Hope for something to change, for something to work, for the tumour to be all gone, for his pituitary gland to start working, for his body to begin the slow climb to health and wholeness and normalness.

Hope for our family, for the husband and dad that I once knew to return and fully embrace the life that we had built together.

~How seven years ago Jesus walked us through a valley that could have been so deep and dark except for the grace and light that kept us walking.

~How seven years ago we were given decisions to make that no one should ever have to decide.

~How seven years ago God brought us to a new dependency on Him, choosing Life and Trust and Faith when it would have been so easy to walk away...mad.

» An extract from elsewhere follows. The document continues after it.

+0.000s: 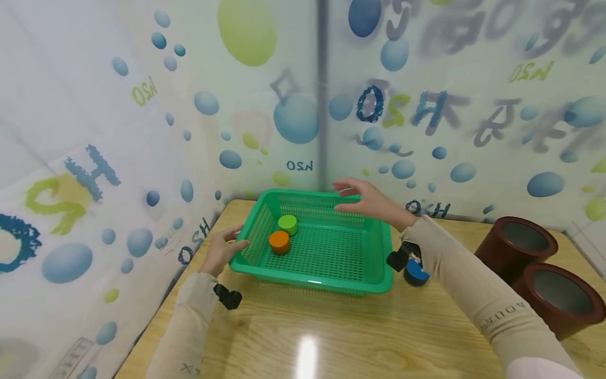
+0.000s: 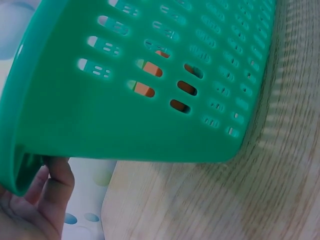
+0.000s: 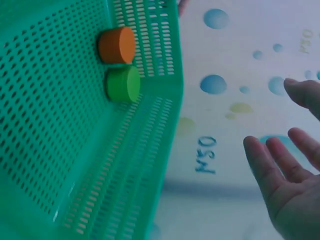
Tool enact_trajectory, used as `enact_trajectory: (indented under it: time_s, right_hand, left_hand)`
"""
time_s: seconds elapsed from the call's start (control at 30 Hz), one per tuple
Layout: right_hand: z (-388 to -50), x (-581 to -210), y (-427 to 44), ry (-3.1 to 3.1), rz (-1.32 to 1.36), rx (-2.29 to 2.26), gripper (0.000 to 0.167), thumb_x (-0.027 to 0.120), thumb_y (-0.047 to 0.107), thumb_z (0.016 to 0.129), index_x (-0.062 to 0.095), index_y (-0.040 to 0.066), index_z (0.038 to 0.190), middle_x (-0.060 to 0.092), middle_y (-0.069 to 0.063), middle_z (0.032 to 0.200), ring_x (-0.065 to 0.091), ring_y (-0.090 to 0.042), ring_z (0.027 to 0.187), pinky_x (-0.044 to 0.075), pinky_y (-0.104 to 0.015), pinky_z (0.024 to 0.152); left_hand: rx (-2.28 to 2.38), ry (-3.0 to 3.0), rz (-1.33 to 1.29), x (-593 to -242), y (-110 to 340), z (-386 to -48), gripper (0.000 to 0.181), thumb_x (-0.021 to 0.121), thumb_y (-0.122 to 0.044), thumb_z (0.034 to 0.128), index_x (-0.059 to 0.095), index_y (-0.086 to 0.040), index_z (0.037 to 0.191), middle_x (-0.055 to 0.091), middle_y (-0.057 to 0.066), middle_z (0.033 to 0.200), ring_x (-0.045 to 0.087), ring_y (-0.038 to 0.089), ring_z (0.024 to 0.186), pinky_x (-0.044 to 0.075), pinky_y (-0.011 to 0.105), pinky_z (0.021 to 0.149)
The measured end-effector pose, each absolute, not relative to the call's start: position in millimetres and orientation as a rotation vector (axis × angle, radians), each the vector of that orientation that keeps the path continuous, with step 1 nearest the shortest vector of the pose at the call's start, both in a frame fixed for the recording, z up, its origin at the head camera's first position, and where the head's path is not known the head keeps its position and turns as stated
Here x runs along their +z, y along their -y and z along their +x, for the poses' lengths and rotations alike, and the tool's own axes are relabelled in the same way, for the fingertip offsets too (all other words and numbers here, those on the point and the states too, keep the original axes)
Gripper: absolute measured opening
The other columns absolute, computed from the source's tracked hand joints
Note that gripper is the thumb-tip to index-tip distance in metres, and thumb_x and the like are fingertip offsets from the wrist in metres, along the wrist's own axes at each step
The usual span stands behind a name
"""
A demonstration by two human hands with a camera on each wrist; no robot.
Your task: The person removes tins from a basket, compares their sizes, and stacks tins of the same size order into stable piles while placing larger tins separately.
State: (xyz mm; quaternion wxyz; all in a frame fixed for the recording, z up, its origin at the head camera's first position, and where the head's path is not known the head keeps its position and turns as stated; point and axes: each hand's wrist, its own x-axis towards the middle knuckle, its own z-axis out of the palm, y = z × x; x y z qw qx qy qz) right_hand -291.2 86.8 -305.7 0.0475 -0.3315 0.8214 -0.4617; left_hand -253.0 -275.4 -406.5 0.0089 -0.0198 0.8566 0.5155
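Note:
A green basket (image 1: 312, 284) stands on the table, holding an orange cylinder (image 1: 279, 242) and a lime-green cylinder (image 1: 287, 225) near its left side. My left hand (image 1: 222, 249) grips the basket's left rim; in the left wrist view the fingers of that hand (image 2: 42, 200) curl under the rim of the basket (image 2: 125, 125). Above the basket's back right part, my right hand (image 1: 366, 200) is raised with its fingers spread and holds nothing. The right wrist view shows this hand (image 3: 290, 170) apart from the basket (image 3: 167, 125).
A blue round piece (image 1: 416, 272) lies on the table (image 1: 284, 337) just right of the basket, below my right wrist. Two dark red cylindrical containers (image 1: 516, 245) stand at the right, partly behind my right sleeve. A patterned curtain (image 1: 298, 147) hangs behind the table and along its left side.

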Motion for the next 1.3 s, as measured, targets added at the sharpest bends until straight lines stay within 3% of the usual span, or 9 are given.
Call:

~How for the last seven years we have been learning how to live the resurrection life because God did just that. 

But I can’t help think about how different things could have been. I hear stories of others - so many stories - that ended differently than ours. Stories that are full of hope and Jesus even though they involve death and loss. And I wonder, “Why God?”, not questioning the very real pain we did go through, but rather pain we didn’t have to go through. “Why God, did you rescue him, save him, and flat out miraculously heal him? Why not her husband? Why did you not heal that pastor? Why did that dad have to leave his wife and children behind? Why God, did you choose life for Andrew - for us?" 

This is the question that sits in my heart, mind and soul each and every day. This is the question that calls me to more each day, that reminds me that even though I can desperately try to control my life, really I can’t and really, I don’t want to. 

God gives and takes away, and in either circumstance, 
He is still God and 
He is still good.

That God redeemed Andrew’s life when He clearly had every opportunity to take it, this is grace. That we, for the last seven years have been learning to live out the resurrection life that God has called us to, this too, is grace. There is so much in that, so much to figure out as we live it out. But we know this: God obviously isn’t finished with us yet. So we are determined and steadfast in our mission and purpose. 

Today is Day One is the story, the journey. It is a journey that continues to shape our life and family and marriage and ministry. This is life and when God gives you a second chance at life, you seize it and hold on tight because you know it's going to be a wild ride. 





Wednesday, November 16, 2016

Loss and Life

Eleven years ago today, and it still feels like yesterday.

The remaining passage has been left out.